ワシントン州キングカウンティでは,ホームレス問題が過去2年間で継続的に深刻化していることが,キングカウンティ地域ホームレス機関(KCRHA)が2026年のポイントインタイムカウントで明らかとなりました.KCRHAは2022年以来,2年ごとに県全体の無収容ホームレス状況を詳細に把握する調査を実施しており,今年早春時点でのホームレス人数は18,365人となっています.これは2024年の16,868人から9%増加したものです.
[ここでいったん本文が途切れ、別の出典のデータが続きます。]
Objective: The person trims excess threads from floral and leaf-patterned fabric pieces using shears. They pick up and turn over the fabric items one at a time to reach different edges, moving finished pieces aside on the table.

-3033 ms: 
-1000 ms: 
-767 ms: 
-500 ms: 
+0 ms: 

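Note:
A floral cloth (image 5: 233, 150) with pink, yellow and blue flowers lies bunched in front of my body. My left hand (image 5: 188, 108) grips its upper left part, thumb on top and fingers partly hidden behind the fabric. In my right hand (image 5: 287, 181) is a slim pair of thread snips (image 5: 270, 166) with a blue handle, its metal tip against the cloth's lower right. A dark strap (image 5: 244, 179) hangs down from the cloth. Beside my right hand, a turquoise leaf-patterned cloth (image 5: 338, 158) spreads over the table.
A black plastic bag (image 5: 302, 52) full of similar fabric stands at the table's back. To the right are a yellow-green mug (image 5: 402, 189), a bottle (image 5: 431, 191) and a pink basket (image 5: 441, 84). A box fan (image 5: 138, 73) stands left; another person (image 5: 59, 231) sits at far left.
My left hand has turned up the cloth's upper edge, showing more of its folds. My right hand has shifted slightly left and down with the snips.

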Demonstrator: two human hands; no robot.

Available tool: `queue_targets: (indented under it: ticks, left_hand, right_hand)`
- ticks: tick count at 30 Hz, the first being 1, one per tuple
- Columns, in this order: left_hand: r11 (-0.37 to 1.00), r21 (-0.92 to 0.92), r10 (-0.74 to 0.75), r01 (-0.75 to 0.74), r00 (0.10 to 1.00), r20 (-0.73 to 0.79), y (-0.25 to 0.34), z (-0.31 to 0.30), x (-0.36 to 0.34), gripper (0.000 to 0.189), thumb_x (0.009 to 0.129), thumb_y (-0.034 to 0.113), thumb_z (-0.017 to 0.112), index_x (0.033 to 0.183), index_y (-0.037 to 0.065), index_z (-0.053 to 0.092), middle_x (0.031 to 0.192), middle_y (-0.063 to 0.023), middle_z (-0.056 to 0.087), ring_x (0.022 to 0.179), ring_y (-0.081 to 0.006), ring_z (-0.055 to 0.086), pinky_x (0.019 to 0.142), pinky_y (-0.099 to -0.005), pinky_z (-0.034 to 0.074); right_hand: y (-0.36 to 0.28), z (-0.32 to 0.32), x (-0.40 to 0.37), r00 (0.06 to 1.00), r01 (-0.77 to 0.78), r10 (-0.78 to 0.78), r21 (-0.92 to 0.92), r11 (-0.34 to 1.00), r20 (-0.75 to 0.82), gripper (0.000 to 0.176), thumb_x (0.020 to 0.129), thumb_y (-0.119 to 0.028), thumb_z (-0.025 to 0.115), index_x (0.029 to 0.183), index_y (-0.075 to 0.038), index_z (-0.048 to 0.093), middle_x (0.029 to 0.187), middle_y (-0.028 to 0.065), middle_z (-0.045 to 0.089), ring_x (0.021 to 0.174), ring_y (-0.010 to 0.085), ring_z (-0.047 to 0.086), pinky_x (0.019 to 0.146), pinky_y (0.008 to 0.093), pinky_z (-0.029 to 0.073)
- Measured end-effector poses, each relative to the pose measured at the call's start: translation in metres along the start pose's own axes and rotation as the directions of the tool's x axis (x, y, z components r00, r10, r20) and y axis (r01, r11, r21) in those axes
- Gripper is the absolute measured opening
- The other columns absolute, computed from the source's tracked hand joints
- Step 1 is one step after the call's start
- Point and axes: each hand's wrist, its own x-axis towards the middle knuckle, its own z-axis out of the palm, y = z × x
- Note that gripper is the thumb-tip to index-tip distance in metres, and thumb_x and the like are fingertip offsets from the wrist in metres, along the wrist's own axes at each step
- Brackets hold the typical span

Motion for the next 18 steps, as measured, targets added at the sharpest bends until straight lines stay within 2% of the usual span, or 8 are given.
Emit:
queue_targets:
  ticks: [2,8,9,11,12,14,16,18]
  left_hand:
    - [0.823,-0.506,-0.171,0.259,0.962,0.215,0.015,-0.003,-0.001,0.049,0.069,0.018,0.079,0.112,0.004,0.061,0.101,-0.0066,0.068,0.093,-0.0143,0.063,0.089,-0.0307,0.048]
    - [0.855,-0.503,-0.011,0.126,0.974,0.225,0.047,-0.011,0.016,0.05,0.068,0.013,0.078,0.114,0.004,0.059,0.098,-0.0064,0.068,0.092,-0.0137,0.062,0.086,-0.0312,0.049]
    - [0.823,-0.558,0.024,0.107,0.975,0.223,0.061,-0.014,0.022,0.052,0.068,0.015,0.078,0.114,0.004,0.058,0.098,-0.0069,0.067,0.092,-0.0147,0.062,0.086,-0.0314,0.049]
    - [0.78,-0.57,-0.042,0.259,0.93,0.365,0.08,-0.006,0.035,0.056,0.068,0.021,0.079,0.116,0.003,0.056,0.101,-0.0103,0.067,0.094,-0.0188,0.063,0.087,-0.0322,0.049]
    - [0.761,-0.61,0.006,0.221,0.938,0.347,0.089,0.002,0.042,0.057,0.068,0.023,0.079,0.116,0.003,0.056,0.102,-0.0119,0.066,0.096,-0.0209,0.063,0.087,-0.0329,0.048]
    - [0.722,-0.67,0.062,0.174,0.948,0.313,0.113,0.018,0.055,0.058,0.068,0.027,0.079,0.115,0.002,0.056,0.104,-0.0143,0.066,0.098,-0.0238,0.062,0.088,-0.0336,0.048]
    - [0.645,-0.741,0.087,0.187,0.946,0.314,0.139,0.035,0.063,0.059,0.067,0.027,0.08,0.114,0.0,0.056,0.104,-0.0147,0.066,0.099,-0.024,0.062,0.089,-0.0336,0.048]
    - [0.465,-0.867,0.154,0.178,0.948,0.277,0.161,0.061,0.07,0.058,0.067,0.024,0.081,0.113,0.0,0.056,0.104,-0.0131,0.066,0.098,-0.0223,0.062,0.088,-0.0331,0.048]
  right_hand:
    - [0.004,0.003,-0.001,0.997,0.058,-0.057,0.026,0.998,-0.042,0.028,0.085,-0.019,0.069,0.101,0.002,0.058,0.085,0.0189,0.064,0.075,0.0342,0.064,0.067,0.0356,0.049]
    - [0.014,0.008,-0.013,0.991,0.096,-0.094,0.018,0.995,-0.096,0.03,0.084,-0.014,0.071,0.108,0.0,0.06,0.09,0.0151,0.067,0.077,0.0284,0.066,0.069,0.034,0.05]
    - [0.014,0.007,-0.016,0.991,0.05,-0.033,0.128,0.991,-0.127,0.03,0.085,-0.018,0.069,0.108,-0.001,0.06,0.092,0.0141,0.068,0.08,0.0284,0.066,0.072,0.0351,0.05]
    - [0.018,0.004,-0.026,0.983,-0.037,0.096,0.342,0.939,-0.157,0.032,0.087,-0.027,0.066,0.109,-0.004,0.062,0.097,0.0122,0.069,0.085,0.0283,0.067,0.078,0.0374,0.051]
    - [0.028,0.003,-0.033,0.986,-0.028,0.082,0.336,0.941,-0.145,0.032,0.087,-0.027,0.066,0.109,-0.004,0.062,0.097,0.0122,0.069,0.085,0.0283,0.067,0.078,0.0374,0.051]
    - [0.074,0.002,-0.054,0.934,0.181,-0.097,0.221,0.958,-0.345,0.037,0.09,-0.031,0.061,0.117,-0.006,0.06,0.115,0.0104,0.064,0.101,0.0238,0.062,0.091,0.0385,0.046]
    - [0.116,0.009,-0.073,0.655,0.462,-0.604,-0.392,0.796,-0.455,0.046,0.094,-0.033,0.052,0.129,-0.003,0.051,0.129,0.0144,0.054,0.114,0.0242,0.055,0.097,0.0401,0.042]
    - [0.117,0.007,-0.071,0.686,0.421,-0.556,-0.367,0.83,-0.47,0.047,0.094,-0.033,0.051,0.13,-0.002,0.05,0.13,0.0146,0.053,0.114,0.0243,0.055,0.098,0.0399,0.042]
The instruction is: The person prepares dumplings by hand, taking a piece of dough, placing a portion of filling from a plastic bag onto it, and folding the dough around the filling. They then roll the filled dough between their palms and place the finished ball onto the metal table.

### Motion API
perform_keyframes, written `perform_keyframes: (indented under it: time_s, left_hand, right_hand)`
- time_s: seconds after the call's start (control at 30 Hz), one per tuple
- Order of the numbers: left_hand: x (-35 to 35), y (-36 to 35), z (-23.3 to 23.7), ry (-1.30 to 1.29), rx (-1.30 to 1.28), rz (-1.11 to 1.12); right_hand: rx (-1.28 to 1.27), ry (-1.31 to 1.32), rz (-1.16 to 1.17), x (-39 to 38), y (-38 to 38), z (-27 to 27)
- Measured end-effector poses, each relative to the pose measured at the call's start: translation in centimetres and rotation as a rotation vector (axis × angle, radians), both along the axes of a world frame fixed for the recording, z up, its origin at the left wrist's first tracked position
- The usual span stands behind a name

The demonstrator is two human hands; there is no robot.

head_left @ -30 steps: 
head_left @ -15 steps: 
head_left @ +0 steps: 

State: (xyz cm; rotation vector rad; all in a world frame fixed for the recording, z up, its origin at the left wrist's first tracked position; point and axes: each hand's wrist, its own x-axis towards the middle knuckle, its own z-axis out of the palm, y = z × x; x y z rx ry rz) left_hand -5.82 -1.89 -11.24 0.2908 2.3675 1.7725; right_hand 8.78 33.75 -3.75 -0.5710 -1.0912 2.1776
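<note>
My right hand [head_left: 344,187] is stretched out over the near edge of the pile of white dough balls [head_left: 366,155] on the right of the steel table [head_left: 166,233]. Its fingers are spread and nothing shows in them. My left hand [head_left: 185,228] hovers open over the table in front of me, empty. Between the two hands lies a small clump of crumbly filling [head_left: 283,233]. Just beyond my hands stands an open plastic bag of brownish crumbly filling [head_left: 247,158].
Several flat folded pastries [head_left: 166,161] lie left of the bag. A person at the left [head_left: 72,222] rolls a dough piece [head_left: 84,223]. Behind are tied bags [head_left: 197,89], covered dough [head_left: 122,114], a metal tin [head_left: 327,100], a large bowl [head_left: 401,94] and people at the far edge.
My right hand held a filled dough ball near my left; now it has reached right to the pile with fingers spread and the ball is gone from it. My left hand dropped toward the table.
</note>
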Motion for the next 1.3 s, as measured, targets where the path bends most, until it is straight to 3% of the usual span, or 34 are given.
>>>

全体のホームレス人数については,2022年から2024年にかけて26%増加したものの,その後の2年間では成長率が緩やかに落ち着いたことから,KCRHAは「成長の軌道が一部安定しているものの,全体的な需要は依然として増加している」と指摘しています.また,KCRHAは年間で約17,000人がシェルター,急速な再住宅化,その他の支援を通じてホームレスから抜け出していると述べています.
キングカウンティ知事ギルマエ・ザヒラヤ氏は新しいデータを受け,ホームレス問題が地域で最も深刻な課題であると語りました.「18,000人以上が毎晩ホームレスであることは容認できません」と声明で述べ,「この危機の規模に対応するため,より多くの人々を屋内に引き入れ,必要なサービスにつなげる取り組みを改善する必要があります」と強調しました.
ザヒラヤ知事はホームレス問題を1つの政府機関や団体だけでは解決できないと指摘し,すべてのレベルの政府,サービス提供者,民間セクターとの連携が不可欠であると述べました.「新たな行政として,私たちは地域のホームレス対応体制の安定化,責任と監督の強化,そしてホームレス問題の改善を加速する取り組みに取り組んでいます」と語りました.
ポイントインタイムカウントは,KCRHA内の財務的および運営上の重大な失敗を指摘した法医学的評価が発表された数か月後に行われました.その評価では,KCRHAに約1億3,000万ドルの未記録の公金が存在することも判明しました.その中には,市のセアトルとキングカウンティへの請求が行われていなかったため,未調整の受取金として8,000万ドルが挙げられています.
KCRHAの副ディレクターであるウィリアム・トウェイ氏は6月8日の理事会への説明で,2021年から2025年の中頃にかけて,KCRHAは提供者に支払いを行ったものの,セアトルやキングカウンティへの請求を怠ったと明らかにしました.4月の法医学的評価後,セアトル市議会とキングカウンティ議会のメンバーがKCRHAの解散を公に求めるなど,この件は今後も進展していく予定です.